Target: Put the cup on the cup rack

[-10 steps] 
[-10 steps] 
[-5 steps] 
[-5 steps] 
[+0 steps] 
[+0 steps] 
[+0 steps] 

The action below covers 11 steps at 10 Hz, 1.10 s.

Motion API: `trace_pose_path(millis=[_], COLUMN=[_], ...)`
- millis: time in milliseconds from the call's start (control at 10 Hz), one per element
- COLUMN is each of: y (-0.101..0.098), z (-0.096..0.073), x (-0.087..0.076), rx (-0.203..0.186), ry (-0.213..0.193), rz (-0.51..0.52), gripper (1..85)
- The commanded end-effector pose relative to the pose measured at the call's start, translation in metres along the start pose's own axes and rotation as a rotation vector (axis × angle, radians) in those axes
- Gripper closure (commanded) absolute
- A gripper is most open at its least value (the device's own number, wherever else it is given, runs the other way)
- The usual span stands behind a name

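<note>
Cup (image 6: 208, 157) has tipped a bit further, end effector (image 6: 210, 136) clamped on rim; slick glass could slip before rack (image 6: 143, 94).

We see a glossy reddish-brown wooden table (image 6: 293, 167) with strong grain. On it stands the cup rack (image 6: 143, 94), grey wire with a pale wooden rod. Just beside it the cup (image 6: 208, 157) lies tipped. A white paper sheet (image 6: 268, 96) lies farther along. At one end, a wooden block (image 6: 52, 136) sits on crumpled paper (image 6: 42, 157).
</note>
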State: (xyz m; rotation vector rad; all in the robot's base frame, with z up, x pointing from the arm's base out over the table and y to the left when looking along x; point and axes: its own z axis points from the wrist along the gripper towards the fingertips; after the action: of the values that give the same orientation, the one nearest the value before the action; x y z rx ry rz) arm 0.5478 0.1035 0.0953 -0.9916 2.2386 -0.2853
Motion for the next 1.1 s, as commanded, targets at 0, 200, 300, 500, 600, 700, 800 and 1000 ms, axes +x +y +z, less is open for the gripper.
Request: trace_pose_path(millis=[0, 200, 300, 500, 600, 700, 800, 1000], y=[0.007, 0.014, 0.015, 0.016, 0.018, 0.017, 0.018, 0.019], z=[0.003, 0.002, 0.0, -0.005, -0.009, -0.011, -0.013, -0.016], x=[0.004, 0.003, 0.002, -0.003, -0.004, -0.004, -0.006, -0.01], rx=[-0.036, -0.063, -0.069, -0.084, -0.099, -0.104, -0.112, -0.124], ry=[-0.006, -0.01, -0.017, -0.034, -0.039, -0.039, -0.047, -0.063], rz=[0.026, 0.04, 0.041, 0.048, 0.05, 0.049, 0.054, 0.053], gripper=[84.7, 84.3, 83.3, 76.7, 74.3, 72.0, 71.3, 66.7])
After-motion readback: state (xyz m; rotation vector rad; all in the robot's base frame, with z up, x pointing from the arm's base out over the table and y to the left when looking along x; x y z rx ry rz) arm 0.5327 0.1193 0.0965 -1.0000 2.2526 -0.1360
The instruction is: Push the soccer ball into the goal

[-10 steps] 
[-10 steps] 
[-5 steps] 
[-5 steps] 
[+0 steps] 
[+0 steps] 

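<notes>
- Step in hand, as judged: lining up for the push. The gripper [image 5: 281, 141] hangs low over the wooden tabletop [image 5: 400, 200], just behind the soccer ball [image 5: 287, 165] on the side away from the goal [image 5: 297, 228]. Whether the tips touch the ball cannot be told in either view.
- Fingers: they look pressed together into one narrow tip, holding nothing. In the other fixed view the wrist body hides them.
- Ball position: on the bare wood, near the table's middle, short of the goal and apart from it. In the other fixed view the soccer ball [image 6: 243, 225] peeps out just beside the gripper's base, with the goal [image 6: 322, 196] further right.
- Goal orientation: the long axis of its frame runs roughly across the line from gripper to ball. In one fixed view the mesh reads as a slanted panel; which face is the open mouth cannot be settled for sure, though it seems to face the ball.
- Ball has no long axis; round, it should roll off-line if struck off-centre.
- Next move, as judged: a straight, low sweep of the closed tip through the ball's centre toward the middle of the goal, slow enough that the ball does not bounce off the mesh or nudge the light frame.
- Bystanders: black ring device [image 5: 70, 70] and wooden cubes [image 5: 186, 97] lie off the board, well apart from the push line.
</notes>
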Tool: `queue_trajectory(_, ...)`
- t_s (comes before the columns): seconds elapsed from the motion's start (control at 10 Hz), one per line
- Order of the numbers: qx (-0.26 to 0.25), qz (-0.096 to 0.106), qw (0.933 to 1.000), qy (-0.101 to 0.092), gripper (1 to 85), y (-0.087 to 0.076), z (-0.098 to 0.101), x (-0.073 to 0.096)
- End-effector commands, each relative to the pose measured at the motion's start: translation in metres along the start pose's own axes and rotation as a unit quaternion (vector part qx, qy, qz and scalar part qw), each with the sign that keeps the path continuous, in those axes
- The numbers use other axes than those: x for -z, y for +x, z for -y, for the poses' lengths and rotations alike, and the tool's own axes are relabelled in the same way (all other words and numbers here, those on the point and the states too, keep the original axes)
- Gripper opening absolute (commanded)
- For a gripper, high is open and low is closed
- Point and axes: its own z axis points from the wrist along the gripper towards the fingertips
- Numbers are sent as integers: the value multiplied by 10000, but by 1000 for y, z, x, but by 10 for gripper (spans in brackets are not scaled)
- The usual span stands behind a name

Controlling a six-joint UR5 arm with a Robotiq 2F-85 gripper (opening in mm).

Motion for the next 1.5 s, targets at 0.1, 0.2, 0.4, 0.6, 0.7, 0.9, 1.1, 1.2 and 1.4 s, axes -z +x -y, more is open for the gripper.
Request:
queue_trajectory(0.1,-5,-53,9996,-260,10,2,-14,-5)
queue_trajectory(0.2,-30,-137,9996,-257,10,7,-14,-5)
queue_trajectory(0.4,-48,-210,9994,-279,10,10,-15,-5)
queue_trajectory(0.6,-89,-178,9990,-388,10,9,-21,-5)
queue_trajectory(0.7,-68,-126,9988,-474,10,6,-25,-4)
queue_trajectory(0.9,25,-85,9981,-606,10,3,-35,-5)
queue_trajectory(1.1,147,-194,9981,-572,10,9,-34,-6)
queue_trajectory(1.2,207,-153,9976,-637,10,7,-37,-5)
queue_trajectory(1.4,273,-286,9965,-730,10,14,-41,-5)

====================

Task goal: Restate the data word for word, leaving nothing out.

Written response:
Target: Put the cup on the cup rack

[-10 steps] 
[-10 steps] 
[-5 steps] 
[-5 steps] 
[+0 steps] 
[+0 steps] 
[+0 steps] 

The action below covers 11 steps at 10 Hz, 1.10 s.

Motion API: `trace_pose_path(millis=[_], COLUMN=[_], ...)`
- millis: time in milliseconds from the call's start (control at 10 Hz), one per element
- COLUMN is each of: y (-0.101..0.098), z (-0.096..0.073), x (-0.087..0.076), rx (-0.203..0.186), ry (-0.213..0.193), rz (-0.51..0.52), gripper (1..85)
- The commanded end-effector pose relative to the pose measured at the call's start, translation in metres along the start pose's own axes and rotation as a rotation vector (axis × angle, radians) in those axes
- Gripper closure (commanded) absolute
- A gripper is most open at its least value (the device's own number, wherever else it is given, runs the other way)
- The usual span stands behind a name

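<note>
Cup (image 6: 208, 157) has tipped a bit further, end effector (image 6: 210, 136) clamped on rim; slick glass could slip before rack (image 6: 143, 94).

We see a glossy reddish-brown wooden table (image 6: 293, 167) with strong grain. On it stands the cup rack (image 6: 143, 94), grey wire with a pale wooden rod. Just beside it the cup (image 6: 208, 157) lies tipped. A white paper sheet (image 6: 268, 96) lies farther along. At one end, a wooden block (image 6: 52, 136) sits on crumpled paper (image 6: 42, 157).
</note>
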State: (xyz m; rotation vector rad; all in the robot's base frame, with z up, x pointing from the arm's base out over the table and y to the left when looking along x; point and axes: its own z axis points from the wrist along the gripper towards the fingertips; after the action: of the values that give the same orientation, the one nearest the value before the action; x y z rx ry rz) arm 0.5478 0.1035 0.0953 -0.9916 2.2386 -0.2853
Motion for the next 1.1 s, as commanded, targets at 0, 200, 300, 500, 600, 700, 800 and 1000 ms, axes +x +y +z, less is open for the gripper.
Request: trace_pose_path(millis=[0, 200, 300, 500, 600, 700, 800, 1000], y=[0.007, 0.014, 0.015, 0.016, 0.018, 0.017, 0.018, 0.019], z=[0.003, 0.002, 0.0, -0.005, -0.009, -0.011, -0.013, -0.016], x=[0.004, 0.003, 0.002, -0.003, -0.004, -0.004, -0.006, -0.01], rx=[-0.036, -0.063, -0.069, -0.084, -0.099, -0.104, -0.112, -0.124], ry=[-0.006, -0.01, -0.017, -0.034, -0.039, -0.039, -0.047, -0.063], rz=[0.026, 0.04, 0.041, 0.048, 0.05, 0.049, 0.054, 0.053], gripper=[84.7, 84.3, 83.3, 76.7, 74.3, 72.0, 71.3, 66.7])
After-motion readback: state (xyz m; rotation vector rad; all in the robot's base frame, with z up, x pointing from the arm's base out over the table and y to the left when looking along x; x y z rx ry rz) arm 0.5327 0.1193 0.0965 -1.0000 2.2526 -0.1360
The instruction is: Push the soccer ball into the goal

[-10 steps] 
[-10 steps] 
[-5 steps] 
[-5 steps] 
[+0 steps] 
[+0 steps] 

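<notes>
- Step in hand, as judged: lining up for the push. The gripper [image 5: 281, 141] hangs low over the wooden tabletop [image 5: 400, 200], just behind the soccer ball [image 5: 287, 165] on the side away from the goal [image 5: 297, 228]. Whether the tips touch the ball cannot be told in either view.
- Fingers: they look pressed together into one narrow tip, holding nothing. In the other fixed view the wrist body hides them.
- Ball position: on the bare wood, near the table's middle, short of the goal and apart from it. In the other fixed view the soccer ball [image 6: 243, 225] peeps out just beside the gripper's base, with the goal [image 6: 322, 196] further right.
- Goal orientation: the long axis of its frame runs roughly across the line from gripper to ball. In one fixed view the mesh reads as a slanted panel; which face is the open mouth cannot be settled for sure, though it seems to face the ball.
- Ball has no long axis; round, it should roll off-line if struck off-centre.
- Next move, as judged: a straight, low sweep of the closed tip through the ball's centre toward the middle of the goal, slow enough that the ball does not bounce off the mesh or nudge the light frame.
- Bystanders: black ring device [image 5: 70, 70] and wooden cubes [image 5: 186, 97] lie off the board, well apart from the push line.
</notes>
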Tool: `queue_trajectory(_, ...)`
- t_s (comes before the columns): seconds elapsed from the motion's start (control at 10 Hz), one per line
- Order of the numbers: qx (-0.26 to 0.25), qz (-0.096 to 0.106), qw (0.933 to 1.000), qy (-0.101 to 0.092), gripper (1 to 85), y (-0.087 to 0.076), z (-0.098 to 0.101), x (-0.073 to 0.096)
- End-effector commands, each relative to the pose measured at the motion's start: translation in metres along the start pose's own axes and rotation as a unit quaternion (vector part qx, qy, qz and scalar part qw), each with the sign that keeps the path continuous, in those axes
- The numbers use other axes than those: x for -z, y for +x, z for -y, for the poses' lengths and rotations alike, and the tool's own axes are relabelled in the same way (all other words and numbers here, those on the point and the states too, keep the original axes)
- Gripper opening absolute (commanded)
- For a gripper, high is open and low is closed
- Point and axes: its own z axis points from the wrist along the gripper towards the fingertips
- Numbers are sent as integers: the value multiplied by 10000, but by 1000 for y, z, x, but by 10 for gripper (spans in brackets are not scaled)
- The usual span stands behind a name

Controlling a six-joint UR5 arm with a Robotiq 2F-85 gripper (opening in mm).

Motion for the next 1.5 s, targets at 0.1, 0.2, 0.4, 0.6, 0.7, 0.9, 1.1, 1.2 and 1.4 s, axes -z +x -y, more is open for the gripper.
Request:
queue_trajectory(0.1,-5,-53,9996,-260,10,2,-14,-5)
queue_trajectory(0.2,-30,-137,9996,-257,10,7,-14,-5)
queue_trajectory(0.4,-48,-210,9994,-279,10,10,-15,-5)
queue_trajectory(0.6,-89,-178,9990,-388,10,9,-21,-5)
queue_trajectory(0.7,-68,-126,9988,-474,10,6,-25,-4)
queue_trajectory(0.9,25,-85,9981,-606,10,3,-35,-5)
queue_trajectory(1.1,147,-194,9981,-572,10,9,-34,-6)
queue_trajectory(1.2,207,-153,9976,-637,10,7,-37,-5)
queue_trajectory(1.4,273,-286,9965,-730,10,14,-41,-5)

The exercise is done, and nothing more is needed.